# Any Brits living in Watsonville/Aptos area California?



## Fiona 01406 (Apr 15, 2009)

Hi
There is the possibility that my husband may be offered a job in Watsonville California.
We have already relocated from Uk and are living in Ontario at the moment (have been for almost 4 years)
So silly question - whats California like to live in - especially the area stated?? Whats a 'nice'area to live in & any to avoid like the plague!!
Any Brits with regrets?

All I know about California is that it gets earth quakes and is a lot warmer than Ontario!!

regards
Fiona


----------



## Fiona 01406 (Apr 15, 2009)

another silly question....I have been driving in Ontario for 4 years v - would I have to take a driving test to get an American driving licence?


----------



## Bevdeforges (Nov 16, 2007)

OK, I'm not British, but I have lived in Britain for a while. I know Watsonville a bit from when I was living and working in Silicon Valley.
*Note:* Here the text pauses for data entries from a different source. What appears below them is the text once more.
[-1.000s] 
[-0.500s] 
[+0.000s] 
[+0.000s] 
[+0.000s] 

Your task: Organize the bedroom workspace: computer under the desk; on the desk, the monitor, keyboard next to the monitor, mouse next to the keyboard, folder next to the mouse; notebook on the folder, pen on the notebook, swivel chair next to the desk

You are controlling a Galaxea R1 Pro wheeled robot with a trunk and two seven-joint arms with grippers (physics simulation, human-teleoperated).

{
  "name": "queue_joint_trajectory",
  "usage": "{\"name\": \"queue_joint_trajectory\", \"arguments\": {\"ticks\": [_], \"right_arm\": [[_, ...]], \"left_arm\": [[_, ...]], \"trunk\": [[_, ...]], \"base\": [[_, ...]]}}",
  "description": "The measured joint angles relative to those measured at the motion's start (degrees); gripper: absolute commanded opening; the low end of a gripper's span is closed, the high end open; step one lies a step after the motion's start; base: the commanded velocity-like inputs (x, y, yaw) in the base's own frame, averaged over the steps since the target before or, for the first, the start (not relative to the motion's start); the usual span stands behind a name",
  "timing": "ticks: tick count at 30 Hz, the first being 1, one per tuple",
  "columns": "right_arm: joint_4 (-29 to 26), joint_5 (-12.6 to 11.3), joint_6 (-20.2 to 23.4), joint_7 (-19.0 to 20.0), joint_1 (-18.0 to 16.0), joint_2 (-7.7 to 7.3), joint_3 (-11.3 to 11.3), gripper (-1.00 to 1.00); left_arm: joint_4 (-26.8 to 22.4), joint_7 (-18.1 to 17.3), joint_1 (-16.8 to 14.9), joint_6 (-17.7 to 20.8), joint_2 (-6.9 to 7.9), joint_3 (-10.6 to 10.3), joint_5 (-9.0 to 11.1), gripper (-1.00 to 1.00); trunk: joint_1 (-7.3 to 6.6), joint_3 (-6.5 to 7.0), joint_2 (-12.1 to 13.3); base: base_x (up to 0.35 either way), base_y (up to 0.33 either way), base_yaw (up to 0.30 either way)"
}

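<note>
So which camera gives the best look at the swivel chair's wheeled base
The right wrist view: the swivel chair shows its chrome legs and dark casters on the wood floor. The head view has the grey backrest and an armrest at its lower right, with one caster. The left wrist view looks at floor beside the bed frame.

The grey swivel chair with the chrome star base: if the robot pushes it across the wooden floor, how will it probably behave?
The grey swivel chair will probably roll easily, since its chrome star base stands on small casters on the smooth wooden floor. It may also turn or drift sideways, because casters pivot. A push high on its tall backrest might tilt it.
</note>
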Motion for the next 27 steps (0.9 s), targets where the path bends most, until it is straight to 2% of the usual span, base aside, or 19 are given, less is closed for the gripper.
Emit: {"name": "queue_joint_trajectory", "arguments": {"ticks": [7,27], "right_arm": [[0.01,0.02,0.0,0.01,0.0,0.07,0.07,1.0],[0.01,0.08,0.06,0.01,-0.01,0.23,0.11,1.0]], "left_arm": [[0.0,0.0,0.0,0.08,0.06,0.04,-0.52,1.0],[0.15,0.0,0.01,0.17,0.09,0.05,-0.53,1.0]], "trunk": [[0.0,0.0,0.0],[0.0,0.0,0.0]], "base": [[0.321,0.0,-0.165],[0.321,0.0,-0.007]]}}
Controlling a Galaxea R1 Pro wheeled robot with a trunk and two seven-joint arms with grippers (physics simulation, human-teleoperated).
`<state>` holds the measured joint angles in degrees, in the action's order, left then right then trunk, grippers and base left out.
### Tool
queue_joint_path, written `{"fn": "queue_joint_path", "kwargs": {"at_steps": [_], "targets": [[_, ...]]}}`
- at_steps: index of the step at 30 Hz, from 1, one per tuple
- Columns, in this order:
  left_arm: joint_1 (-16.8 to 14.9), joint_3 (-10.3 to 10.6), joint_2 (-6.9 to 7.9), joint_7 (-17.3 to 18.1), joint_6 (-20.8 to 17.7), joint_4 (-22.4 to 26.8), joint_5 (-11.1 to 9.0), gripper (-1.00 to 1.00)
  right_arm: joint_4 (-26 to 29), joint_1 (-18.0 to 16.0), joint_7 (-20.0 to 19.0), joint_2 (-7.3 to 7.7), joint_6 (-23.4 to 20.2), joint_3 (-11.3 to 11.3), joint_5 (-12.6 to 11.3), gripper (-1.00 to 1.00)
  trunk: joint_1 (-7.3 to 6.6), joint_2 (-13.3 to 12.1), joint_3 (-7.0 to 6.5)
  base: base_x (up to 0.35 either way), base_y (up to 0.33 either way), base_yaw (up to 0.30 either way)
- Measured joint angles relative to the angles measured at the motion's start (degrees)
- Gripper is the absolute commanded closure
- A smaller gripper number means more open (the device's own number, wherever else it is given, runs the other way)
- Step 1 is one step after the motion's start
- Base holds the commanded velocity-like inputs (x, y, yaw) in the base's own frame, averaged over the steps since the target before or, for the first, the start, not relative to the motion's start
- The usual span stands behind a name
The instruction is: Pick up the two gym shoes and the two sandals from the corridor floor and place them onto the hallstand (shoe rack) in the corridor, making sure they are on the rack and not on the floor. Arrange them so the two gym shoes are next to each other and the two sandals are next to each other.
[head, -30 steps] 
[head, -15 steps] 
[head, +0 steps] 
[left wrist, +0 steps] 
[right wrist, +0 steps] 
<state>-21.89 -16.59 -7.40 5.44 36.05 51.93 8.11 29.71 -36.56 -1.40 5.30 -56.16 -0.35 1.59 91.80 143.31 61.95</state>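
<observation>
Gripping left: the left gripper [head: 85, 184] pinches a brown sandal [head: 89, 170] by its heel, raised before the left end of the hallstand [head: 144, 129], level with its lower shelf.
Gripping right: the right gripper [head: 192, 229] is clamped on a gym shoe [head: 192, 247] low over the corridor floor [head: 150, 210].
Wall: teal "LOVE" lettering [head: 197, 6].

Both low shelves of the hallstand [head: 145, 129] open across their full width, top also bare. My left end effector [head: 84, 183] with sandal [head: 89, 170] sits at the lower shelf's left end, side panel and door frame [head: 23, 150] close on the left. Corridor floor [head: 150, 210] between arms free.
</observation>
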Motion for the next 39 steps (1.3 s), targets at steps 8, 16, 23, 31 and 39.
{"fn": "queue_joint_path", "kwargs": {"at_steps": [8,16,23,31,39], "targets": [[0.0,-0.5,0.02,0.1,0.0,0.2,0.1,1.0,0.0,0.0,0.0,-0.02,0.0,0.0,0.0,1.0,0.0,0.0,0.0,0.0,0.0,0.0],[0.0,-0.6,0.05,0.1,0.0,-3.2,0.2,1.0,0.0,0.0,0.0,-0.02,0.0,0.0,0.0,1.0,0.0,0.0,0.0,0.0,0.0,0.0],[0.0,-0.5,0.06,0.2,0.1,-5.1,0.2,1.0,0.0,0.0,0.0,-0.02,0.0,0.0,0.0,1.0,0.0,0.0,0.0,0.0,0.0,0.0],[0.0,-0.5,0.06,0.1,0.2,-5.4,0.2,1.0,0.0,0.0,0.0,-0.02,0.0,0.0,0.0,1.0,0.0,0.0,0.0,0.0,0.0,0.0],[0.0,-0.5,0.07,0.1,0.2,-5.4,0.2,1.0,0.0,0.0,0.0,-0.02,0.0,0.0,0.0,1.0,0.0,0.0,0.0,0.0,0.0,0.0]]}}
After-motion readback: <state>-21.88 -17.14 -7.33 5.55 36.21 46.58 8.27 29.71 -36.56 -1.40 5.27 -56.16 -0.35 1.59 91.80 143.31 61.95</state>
Watsonville is definitely part of the rural areas in California. It's best known for being the Garlic capital (of the world? at least of the US) and it's said that you can smell the garlic just from driving through on the motorway (Highway 1). They also have a huge garlic festival every year that is great fun (garlic ice cream, garlic wine and loads of other more traditional garlic flavored treats on offer).

Everything you want to know about California driving licenses is here: Driver License Information
Cheers,
Bev


----------



## Fiona 01406 (Apr 15, 2009)

Watsonville is definitely part of the rural areas in California. It's best known for being the Garlic capital (of the world? at least of the US) and it's said that you can smell the garlic just from driving through on the motorway (Highway 1). 

Rural is good......I hate suburbia!!!! and I love garlic - so things are looking good!!!!


----------